Actuator line modeling of vertical-axis turbines

To bridge the gap between high and low fidelity numerical modeling tools for vertical-axis (or cross-flow) turbines (VATs or CFTs), an actuator line model (ALM) was developed and validated for both a high and a medium solidity vertical-axis turbine at rotor diameter Reynolds numbers $Re_D \sim 10^6$. The ALM is a combination of classical blade element theory and Navier--Stokes based flow models, and in this study both $k$--$\epsilon$ Reynolds-averaged Navier--Stokes (RANS) and Smagorinsky large eddy simulation (LES) turbulence models were tested using the open-source OpenFOAM computational fluid dynamics framework.
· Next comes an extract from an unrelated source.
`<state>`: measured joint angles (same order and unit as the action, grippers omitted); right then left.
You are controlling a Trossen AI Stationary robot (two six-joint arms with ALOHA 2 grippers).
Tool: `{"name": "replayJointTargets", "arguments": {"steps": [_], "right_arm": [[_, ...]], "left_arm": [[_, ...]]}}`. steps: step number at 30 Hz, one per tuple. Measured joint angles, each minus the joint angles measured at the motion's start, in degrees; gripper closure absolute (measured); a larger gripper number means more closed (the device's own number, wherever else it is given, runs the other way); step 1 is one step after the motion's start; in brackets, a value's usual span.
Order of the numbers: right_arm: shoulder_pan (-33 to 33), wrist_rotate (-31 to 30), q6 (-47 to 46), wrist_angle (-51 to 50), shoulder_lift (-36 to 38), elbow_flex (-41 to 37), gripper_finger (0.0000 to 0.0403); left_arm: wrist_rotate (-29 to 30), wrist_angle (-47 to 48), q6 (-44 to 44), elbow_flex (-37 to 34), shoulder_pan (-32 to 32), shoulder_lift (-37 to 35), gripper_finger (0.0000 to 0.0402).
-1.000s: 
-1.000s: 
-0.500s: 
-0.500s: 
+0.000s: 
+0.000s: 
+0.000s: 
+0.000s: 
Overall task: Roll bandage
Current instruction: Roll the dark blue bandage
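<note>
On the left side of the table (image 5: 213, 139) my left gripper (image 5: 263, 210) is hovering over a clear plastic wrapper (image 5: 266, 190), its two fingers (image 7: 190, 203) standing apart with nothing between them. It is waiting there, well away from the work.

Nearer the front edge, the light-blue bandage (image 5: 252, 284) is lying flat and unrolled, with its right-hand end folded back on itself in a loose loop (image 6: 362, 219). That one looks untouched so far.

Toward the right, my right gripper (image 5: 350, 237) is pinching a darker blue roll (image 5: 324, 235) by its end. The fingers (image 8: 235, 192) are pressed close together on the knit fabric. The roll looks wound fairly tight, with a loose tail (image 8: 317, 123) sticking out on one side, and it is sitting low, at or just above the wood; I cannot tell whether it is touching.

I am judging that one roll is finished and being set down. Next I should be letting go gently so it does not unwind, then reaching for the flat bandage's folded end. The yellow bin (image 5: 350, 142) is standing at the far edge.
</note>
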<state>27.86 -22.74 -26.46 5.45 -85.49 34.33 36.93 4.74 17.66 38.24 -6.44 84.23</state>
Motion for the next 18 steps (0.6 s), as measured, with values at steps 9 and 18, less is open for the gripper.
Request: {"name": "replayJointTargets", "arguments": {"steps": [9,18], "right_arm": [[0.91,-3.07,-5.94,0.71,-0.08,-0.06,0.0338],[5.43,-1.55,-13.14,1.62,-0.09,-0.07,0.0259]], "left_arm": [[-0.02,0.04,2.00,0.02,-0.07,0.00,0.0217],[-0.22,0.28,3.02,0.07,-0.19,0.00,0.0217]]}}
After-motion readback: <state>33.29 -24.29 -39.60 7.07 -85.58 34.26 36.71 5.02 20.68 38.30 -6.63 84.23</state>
The RANS models were able to be run on coarse grids while still providing good convergence behavior in terms of the mean power coefficient, and also approximately four orders of magnitude reduction in computational expense compared with 3-D blade-resolved RANS simulations. Submodels for dynamic stall, end effects, added mass, and flow curvature were implemented, resulting in reasonable performance predictions for the high solidity rotor, more discrepancies for the medium solidity rotor, and overprediction for both cases at high tip speed ratio. The wake results showed that the ALM was able to capture some of the important flow features that contribute to VAT's relatively fast wake recovery---a large improvement over the conventional actuator disk model. The mean flow field was better realized with the LES, which still represented a computational savings of two orders of magnitude compared with 3-D blade-resolved RANS, though vortex breakdown and subsequent turbulence generation appeared to be underpredicted, which necessitates further investigation of optimal subgrid scale modeling.